By employing third party DKIM, SPF, IP address warming and Feedback Loop processes, we persevere to ensure we can best deliver your mail.
What we do
We have multiple PowerMTA email servers that are designed to send large amount of emails. These powerful servers are highly configured to allow us to dynamically process the email going out to ISPs, through multiple IP addresses.
To make sure that the IPs that we send mail from are well maintained, we:
- stay clear of blacklists through monitoring and best practise
- strive to maintain high reputation scores for our machines / IPs, which are currently at 95-98 percentile of all high volume mail senders according to Sender Score
- deliver mail by throttling based on delivery patterns to maintain good delivery
- suppress bad email addresses in client accounts so to re-send email to bad records
- maintain feedback loops with ISPs, where they are available, including Hotmail’s Junk Mail Reporting Program, Yahoo, AOL and Comcast etc
What you can do
Here are a few pointers that will improve the delivery of your email.
Make sure your Sender Policy Framework record is correctly set
Be sure you have a working SPF record on your domain. For more information, please see Adding SPF records
Make sure everyone knows the correct sending process
Opt In questions are so important! Make sure all your team knows the correct process of handling lists and making sure that only those who have subscribed to get email, are getting email.
This seems so obvious, but making sure everyone on your team knows that this can directly impact sending reputation is important.
Make the unsubscribing process clear for your supporters
Make sure that your supporters can easily unsubscribe from your email. It can be tempting to hide the unsubscribe link, thinking that supporters may choose not to click it, but this will increase the likelihood of a supporter just hitting ‘Junk / Spam’ out of frustration.
Clean old email addresses
Some of the ways that ISPs fight spam, is to create spam traps through decommissioned/old email addresses. If an email has not been used in a long time, the ISP could turn this into a check for spam email senders.
A good way of clearing these emails is to periodically send an email to supporters who have not opened an email or taken action in the last 2 years. Ask them to confirm whether they still want to receive emails. If you still receive no response, stop sending to them.

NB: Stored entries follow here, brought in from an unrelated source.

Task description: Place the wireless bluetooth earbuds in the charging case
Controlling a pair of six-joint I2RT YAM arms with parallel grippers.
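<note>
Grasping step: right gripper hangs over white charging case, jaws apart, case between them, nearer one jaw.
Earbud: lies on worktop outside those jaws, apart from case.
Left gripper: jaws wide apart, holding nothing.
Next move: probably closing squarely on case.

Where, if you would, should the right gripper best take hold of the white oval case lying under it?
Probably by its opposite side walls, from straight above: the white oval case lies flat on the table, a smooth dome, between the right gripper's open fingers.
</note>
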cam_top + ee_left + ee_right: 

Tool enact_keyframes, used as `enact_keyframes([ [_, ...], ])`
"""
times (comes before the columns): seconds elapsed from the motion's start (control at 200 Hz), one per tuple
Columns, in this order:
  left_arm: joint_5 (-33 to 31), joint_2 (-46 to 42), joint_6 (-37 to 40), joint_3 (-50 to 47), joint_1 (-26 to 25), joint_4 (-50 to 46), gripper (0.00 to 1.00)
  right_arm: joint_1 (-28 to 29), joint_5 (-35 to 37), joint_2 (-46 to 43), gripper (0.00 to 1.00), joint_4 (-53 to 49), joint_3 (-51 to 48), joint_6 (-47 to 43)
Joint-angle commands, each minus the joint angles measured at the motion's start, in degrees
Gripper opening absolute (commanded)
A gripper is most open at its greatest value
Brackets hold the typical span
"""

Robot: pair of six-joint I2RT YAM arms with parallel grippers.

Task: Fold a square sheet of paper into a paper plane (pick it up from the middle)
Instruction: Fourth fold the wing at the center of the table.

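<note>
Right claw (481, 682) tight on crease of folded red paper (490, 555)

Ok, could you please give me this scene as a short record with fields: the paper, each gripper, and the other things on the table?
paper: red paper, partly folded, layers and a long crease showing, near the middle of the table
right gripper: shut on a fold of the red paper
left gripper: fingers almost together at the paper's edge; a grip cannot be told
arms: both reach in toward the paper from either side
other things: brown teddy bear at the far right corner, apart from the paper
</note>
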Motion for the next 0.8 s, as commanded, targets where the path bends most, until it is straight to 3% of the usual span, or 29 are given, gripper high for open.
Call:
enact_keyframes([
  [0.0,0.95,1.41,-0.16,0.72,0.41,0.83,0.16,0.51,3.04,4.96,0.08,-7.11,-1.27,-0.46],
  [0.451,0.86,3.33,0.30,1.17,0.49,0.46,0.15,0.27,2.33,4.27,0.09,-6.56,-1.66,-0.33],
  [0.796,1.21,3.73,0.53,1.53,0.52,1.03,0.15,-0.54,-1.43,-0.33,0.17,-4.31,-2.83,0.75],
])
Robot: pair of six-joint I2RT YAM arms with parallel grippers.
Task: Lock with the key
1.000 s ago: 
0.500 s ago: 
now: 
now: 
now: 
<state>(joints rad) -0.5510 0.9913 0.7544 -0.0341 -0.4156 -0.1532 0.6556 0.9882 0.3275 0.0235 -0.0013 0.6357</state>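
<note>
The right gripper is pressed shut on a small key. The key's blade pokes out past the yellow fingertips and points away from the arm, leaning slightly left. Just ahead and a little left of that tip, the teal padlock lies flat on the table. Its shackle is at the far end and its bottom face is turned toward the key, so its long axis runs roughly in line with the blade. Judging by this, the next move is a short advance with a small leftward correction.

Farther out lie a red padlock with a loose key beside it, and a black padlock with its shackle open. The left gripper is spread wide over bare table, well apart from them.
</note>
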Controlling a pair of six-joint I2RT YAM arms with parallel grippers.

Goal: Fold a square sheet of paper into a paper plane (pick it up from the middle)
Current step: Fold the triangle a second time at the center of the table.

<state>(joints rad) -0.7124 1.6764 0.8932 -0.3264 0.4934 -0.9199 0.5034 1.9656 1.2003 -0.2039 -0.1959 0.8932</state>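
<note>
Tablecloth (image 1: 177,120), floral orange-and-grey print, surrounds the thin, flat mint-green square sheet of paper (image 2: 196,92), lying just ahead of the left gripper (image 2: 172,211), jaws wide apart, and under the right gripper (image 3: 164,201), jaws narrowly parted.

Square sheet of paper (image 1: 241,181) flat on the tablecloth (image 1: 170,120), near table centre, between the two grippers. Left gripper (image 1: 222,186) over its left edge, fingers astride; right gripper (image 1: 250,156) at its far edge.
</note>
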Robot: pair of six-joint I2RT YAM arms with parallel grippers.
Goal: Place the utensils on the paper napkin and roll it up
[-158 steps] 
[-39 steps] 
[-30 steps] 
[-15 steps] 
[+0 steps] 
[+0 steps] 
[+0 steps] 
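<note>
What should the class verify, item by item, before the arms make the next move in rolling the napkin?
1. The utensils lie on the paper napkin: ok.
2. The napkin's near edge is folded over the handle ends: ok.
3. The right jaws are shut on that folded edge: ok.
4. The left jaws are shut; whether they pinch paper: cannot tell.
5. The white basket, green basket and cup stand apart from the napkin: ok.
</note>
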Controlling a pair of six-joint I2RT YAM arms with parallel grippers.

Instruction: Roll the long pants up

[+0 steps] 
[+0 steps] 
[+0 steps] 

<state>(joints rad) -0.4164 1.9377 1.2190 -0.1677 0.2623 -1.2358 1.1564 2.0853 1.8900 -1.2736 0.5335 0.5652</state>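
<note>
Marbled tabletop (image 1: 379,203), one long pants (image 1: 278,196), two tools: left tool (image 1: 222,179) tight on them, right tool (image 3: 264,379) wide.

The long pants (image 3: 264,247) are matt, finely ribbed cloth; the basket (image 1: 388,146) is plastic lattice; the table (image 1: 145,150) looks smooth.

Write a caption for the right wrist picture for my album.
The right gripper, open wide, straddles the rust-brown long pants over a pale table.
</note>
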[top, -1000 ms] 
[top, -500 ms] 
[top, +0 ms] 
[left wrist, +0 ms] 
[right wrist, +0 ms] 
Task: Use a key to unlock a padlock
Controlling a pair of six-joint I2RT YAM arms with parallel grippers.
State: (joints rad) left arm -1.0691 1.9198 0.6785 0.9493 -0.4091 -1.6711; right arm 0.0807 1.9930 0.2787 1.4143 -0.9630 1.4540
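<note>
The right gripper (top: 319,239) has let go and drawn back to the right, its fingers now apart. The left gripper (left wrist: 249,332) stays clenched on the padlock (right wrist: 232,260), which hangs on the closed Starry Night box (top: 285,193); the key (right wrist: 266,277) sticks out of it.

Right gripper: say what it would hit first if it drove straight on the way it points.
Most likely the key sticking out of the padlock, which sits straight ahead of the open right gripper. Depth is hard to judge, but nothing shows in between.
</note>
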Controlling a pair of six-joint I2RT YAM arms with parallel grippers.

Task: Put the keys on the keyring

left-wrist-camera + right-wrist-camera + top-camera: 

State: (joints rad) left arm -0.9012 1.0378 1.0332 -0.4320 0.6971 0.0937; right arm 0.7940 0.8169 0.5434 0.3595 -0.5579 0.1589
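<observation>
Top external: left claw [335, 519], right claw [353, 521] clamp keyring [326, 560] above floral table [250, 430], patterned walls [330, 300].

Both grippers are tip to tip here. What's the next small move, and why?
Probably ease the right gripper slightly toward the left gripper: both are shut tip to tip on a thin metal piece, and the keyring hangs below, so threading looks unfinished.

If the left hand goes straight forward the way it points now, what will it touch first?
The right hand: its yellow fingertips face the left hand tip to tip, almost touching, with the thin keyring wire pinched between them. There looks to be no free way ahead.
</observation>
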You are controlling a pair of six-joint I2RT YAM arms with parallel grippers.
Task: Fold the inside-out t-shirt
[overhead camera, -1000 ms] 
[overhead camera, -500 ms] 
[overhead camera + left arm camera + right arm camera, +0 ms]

It is better to have a smaller list of good emails, than a larger list of inactive supporters.
Deliver relevant and thoughtful emails
The more information you stick into one email, the more likely your recipient is going to lose focus on what’s important.
By using segmentation to better you know your supporters, you can tailor emails to be more relevant to your supporters.
Use a valid ‘From address’
Where possible, using a valid sending email address will help prove your are not a spammer. For example, it is recommend to not use a ‘noreply@’ address as ISPs can query whether this is a valid email when receiving email.
If you are having spam issues
There are a few factors that could be in play here: message content, domain reputation and server reputation.
- Message content and subject lines do sometimes play a part in being flagged as spam. It is tough to know what the exact rules are for individual mail hosts, but staying clear of ‘spammy language’ is recommended.
- Domain reputation: this is the delivery reputation that your domain currently has. For instance, if a mail out received a high level of complaints, then this does affect delivery for a few mails thereafter. Reputations roll on a time period though, so if spam complaints go down then subsequent mail outs will see increased reputation scores. For example: if Hotmail sees that with the last few sends that things are improving, it updates the reputation score and the filter falls away.